A Moment in My Life – Thursday, April 8, 2021
The other day, a friend asked me about tiger moms, which took me back to my younger days when nothing was good enough for my mother. She set unobtainable standards for my sisters and me to follow but tried as we might; we never lived up to her expectations. How do you compete with the Jones when the grass was always a better shade of green in their yard? I believe I became super disciplined and a perfectionist because of my mother’s tight reign. And yes, it had to do with my unique makeup, but I credit my mother’s conditioning more. All I know is that my mother should be proud of herself for successfully tattooing her high standards in me that continue to haunt me long after she did her job.
I’ve been feeling a lot of guilt lately with the little JYD sitting on my shoulder, wagging her disappointed finger while making tsking sounds at me for not achieving everything that I set out to do last month. So, I didn’t write two new fiction stories a week. I wrote two the first week, and I wrote one a week after that. Doesn’t that count? “Well yeah, that counts,” she said, smirking. “But you wrote two a week only once.” Ugh. She’s right, yet with fiction, I honestly can’t force it. It has to come naturally. I have to be in my writer’s zone to make it work. That’s where the problem lies. I’m not sure what happened, but early in the month, I developed dermatitis for the first time. I thought it was a bite on my heel initially, but instead of clearing up, it worsened. Then my fingers became inflamed. Long story short, the more I tried to fix the problem, the worse it got. The more stressed out I became, the worse my symptoms got creating the domino effect. The doctor instructed me to reduce hand washing, which was hilarious since we’re still in the pandemic.
My case was so bad that the most potent prescription creams failed. Ultimately, I needed a 10-day oral Prednisone treatment that helped, but it came with side effects. They warned me that it causes insomnia, which was cool not needing caffeine to stay awake. However, the uncool part was feeling like a stranger under my skin. I’ve been off Prednisone almost a week now and began feeling more like myself a couple of days ago, but the residues prevent me from feeling whole. Having gone through this, I sympathize with people suffering from unexplained mental symptoms. It’s not something physical that you could lock down, but it’s there.
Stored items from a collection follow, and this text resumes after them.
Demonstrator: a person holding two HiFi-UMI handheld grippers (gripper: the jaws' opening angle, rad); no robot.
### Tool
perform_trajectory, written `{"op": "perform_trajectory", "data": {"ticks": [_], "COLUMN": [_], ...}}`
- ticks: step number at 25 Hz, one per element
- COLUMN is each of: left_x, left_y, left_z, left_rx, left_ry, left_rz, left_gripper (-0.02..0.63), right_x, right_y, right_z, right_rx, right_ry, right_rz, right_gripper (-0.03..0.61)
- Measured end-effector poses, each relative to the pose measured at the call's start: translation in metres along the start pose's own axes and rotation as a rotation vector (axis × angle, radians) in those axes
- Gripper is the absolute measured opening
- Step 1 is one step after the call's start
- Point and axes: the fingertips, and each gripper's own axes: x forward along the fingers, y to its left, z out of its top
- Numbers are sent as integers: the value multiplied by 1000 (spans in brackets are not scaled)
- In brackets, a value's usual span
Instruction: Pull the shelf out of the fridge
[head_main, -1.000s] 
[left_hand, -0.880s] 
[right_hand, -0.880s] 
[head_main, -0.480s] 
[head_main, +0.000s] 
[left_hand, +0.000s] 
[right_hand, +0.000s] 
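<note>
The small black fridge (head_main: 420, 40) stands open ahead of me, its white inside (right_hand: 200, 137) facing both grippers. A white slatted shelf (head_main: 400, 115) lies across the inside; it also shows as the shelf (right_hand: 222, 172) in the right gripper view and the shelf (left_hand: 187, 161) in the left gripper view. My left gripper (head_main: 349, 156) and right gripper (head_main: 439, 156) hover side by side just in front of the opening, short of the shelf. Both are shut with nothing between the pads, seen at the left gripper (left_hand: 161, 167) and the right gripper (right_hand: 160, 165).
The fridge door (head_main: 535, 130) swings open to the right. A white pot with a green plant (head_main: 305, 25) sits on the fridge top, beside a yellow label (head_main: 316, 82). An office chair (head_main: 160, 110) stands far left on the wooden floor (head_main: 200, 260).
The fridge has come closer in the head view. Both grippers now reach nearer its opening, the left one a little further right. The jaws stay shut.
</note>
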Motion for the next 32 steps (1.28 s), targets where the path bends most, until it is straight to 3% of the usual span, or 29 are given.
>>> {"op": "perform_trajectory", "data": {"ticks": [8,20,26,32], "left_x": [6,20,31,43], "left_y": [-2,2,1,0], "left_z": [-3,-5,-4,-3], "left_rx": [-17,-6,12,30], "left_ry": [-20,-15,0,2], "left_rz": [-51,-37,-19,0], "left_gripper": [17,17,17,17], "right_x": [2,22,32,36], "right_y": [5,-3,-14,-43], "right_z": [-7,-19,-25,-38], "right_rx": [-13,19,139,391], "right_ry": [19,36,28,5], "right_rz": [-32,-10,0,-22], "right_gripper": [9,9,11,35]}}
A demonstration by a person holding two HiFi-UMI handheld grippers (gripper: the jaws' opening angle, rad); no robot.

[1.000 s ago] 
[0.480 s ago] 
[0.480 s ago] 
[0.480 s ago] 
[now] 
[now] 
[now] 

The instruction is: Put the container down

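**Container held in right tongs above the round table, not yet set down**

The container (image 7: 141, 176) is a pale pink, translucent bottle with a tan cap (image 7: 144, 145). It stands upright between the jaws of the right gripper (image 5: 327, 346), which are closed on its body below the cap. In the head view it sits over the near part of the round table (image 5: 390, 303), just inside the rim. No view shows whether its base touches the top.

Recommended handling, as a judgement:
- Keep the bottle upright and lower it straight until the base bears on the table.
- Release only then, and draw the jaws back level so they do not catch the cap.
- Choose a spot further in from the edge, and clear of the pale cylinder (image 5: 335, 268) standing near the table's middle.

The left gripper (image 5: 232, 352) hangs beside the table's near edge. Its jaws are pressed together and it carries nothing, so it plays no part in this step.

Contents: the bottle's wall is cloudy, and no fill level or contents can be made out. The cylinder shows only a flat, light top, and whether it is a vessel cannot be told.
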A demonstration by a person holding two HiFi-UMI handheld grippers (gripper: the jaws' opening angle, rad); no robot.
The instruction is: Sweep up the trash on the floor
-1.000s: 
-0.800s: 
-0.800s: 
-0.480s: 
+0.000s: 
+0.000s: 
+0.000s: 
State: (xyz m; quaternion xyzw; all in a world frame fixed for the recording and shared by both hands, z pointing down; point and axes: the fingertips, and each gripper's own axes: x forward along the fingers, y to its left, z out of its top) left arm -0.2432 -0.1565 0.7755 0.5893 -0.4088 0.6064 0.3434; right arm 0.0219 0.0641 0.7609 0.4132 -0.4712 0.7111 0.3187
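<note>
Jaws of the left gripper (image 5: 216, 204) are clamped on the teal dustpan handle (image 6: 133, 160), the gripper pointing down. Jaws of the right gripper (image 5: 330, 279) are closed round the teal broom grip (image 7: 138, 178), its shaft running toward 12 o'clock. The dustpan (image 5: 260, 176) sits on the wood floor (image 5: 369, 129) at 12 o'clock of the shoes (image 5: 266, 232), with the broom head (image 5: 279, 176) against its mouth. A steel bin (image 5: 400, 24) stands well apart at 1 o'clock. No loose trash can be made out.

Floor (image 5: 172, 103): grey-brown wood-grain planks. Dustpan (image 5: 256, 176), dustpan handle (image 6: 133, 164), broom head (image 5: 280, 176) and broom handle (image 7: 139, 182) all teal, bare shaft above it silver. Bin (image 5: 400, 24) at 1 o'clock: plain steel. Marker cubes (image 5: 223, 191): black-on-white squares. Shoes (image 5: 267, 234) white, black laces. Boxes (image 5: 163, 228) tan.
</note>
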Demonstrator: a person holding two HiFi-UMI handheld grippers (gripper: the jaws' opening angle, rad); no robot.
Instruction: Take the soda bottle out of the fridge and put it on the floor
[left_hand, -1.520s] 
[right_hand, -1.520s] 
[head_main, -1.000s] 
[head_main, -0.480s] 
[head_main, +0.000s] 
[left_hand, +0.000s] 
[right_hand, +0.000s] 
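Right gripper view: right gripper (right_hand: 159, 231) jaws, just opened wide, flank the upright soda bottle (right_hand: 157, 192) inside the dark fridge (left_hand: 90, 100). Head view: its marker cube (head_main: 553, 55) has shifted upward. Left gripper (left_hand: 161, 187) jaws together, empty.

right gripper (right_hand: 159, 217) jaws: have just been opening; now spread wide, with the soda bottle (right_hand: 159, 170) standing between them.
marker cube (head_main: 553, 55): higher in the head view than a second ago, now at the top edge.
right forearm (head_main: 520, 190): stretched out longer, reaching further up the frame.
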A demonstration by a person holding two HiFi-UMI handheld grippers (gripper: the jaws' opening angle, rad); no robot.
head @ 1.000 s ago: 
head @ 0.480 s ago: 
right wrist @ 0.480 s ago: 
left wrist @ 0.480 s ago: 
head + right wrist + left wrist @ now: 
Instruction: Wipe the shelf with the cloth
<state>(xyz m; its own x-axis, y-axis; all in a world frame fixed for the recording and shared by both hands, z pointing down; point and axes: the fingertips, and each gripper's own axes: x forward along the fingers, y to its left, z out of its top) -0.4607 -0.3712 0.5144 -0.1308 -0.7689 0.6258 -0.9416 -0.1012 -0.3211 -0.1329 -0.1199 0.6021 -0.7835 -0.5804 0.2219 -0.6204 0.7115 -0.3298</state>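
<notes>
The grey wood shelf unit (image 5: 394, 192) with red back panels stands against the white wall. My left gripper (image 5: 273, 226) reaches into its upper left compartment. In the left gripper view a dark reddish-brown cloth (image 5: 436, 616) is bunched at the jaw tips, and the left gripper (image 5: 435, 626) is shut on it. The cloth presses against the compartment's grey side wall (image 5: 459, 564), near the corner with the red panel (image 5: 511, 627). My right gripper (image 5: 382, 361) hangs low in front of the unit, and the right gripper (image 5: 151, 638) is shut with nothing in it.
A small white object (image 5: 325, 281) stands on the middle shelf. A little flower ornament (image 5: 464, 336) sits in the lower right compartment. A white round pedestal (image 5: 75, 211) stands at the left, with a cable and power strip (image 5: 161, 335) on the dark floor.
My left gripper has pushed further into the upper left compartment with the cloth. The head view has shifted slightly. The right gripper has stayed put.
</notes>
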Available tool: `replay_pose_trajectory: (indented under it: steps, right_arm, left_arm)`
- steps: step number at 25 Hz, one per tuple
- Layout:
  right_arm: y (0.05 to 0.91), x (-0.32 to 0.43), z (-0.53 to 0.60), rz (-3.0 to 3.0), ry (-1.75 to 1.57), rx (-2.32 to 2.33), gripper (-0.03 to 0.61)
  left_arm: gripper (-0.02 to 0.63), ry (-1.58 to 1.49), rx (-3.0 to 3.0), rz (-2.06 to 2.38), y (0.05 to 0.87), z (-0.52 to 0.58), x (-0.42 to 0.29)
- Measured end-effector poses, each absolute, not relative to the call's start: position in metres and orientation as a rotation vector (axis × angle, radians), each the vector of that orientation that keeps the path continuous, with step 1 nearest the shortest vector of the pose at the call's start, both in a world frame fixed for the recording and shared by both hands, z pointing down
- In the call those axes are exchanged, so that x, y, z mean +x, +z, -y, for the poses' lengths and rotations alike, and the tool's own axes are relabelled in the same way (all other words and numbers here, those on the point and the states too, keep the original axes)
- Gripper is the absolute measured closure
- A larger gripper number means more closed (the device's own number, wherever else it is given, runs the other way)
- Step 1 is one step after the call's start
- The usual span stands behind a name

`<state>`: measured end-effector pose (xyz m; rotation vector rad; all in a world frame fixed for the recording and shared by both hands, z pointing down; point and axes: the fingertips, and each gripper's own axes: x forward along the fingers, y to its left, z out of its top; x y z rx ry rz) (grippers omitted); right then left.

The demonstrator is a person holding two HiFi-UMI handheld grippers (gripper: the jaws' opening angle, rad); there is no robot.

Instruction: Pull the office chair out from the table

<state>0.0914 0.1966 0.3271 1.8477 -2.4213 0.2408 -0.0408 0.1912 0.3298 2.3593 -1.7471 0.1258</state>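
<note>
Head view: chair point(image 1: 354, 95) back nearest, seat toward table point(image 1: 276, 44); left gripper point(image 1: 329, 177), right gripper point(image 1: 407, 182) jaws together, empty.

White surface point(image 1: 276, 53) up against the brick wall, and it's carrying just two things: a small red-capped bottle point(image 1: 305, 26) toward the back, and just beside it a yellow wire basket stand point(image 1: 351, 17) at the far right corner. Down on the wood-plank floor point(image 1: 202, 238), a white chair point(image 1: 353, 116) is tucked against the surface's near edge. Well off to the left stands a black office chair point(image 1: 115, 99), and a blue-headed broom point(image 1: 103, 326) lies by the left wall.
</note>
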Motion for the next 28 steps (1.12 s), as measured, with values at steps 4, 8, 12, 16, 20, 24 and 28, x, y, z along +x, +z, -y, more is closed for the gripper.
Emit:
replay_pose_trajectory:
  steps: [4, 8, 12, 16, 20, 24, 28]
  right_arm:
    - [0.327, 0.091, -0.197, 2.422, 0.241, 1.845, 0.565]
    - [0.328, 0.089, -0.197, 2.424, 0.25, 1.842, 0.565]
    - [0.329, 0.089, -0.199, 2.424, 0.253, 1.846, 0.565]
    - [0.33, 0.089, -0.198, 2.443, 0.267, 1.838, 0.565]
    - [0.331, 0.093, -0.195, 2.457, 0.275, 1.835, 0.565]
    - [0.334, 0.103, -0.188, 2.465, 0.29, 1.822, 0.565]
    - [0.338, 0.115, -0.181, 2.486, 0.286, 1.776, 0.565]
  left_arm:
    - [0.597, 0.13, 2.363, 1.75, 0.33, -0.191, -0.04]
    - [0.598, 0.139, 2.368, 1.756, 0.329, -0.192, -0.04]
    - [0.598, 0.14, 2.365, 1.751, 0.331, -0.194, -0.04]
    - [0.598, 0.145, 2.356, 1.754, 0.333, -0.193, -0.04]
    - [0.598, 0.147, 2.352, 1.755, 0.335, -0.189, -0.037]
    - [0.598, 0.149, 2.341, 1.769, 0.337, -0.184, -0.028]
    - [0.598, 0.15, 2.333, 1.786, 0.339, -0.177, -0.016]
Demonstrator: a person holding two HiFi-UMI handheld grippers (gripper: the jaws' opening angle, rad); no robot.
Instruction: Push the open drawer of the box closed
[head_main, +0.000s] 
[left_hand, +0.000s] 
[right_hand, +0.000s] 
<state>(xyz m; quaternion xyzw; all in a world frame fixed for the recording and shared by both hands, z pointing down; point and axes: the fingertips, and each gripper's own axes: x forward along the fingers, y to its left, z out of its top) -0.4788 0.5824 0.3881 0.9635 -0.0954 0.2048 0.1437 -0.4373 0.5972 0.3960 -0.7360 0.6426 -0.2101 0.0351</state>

It’s like an empty void that doesn’t feel right, but you can’t pinpoint what’s wrong. I don’t feel like myself. I feel like I’m in someone else’s home or like someone emptied my house, and I have no idea where they moved everything to. It makes me feel out of control and out of sorts with myself.
The weirdest thing about this is that it impacted my ability to write. Having completed four short stories just weeks ago reassures me that I am capable of creating completed stories. I’ve got a fictional story brewing where I’ve been muddling around on the page for days feeling no urgency to finish, and that’s highly unlike me. I know it’s the Prednisone residue lingering, but I don’t know what to do about it except busy myself elsewhere until it passes.
Since I’ve been conditioned to push myself always, there is no rest for the weary, but I am loosening up and allowing myself space to breathe while I regain my groove. Yet, you won’t see me sitting idle. Nothing justifies loafing in my world. I have to laugh because I’ve taken over my mom’s reign over me, so who needs a tiger mom?